The Uniform Code of Military Justice is different from the individual state legal codes in the sense that when you are accused of violating it, it is your employer who is going to determine your guilt. The normal criminal defendant can return to his job–or at least a job–while he awaits trial. It is not possible that a military defendant could be removed from the service before trial–for to do so would punish his pursuit of career advancement were he to be found not guilty.
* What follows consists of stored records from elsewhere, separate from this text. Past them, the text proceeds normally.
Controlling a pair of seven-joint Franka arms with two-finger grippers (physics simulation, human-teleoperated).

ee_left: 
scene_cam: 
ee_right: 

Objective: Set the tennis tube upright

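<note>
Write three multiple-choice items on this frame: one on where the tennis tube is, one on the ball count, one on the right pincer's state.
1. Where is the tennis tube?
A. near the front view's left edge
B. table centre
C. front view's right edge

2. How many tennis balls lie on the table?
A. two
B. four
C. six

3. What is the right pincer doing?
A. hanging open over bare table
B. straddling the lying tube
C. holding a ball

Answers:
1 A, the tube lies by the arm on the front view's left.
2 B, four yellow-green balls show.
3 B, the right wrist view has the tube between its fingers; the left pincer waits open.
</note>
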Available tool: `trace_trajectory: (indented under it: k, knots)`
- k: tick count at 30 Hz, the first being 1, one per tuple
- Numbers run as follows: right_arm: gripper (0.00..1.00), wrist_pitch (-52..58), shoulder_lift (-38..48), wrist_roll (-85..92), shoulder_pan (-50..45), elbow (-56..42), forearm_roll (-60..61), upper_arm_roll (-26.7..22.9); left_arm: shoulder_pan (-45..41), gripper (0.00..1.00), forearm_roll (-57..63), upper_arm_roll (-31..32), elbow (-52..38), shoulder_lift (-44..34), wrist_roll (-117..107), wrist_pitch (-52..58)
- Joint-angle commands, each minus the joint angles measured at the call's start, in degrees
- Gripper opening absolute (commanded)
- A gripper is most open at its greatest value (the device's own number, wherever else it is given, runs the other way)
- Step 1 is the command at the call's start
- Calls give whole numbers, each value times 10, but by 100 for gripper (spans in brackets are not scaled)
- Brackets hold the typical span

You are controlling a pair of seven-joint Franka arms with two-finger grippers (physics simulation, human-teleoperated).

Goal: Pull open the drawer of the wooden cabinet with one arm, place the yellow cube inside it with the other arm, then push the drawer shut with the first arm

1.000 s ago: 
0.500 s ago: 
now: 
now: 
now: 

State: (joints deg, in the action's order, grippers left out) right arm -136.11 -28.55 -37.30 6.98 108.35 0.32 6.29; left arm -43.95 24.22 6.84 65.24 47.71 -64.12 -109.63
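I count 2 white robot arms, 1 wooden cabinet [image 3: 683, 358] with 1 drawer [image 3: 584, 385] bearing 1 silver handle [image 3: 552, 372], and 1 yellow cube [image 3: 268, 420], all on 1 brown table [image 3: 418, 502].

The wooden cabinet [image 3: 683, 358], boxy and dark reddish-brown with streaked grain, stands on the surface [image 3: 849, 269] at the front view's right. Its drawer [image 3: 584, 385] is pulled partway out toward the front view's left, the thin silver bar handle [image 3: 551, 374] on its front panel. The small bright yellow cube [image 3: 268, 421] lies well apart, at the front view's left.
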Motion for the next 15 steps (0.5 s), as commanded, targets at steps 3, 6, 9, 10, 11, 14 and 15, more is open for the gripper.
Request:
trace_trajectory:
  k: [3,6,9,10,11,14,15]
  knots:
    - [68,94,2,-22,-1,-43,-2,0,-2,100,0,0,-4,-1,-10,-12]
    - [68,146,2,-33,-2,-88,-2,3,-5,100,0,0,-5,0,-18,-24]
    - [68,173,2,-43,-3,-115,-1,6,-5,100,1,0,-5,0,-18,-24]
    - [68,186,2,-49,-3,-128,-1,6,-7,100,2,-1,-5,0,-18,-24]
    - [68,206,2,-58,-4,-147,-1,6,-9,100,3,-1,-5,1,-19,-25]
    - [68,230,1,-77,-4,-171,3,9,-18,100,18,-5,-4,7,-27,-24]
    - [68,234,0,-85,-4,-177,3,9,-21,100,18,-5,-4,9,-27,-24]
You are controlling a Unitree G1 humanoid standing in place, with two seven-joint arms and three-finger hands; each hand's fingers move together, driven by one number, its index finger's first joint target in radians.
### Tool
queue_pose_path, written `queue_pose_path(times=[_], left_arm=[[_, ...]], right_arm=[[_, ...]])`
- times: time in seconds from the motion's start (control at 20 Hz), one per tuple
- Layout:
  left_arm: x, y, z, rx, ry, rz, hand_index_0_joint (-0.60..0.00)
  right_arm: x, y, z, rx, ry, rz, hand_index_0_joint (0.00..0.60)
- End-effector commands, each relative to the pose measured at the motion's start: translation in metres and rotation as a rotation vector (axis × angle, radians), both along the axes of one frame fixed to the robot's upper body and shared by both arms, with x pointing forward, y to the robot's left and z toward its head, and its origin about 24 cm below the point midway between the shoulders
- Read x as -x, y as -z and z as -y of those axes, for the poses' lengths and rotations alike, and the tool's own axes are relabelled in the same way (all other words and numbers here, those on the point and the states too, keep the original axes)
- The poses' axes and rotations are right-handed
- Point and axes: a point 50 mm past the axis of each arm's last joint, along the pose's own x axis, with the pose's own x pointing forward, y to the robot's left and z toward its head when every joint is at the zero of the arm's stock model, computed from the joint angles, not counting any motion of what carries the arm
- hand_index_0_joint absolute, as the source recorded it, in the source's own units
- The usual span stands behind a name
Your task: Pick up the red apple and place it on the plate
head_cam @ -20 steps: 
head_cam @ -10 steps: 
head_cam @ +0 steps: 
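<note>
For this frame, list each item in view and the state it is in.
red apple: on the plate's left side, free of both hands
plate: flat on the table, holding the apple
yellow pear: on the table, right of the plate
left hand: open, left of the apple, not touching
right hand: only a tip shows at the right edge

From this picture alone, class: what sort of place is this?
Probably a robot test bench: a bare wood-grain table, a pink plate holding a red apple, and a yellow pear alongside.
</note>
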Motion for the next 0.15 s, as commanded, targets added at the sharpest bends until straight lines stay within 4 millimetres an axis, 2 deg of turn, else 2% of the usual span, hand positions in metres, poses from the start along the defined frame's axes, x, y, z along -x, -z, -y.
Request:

Furthermore, were defendants to be deprived of their livelihood while they awaited military trial by court martial, they would be deprived of their livelihood just by being accused.
To those conservatives who decry this condition, imagine this unfortunately all too plausible scenario:
A Coyote News reporter hot on the trail of a controversial secret Administration program to support rebels in a far-off land discovers classified documents that shows that those rebels are in fact terrorist affiliated and that the Department of State knew about it and still provided them with Stinger missiles. The Administration, afraid of the political fallout were the revelation to become known, charges the journalist as a co-conspirator in the leak. Were that Coyote News reporter subjected to a criminal justice system that denied him his paycheck while he awaited trial, the mere accusation of criminality could be used to subdue whistleblowers and to punish innocents.
Now sure, there is little doubt that Nidal Hasan is guilty of murdering his comrades. But we have a system that does not express guilt as shades of grey. You are or you are not guilty. And until a jury of your peers finds you guilty, you are presumed innocent.
Trust me, you do not want to live under a system where the yet-to-be-tried are considered to be mostly-guilty and are essentially treated as such. And trust me, you do not want to live under a government that has even more tools to freeze out those who speak out against it. In other words: $278,000 is a dirt cheap price for freedom.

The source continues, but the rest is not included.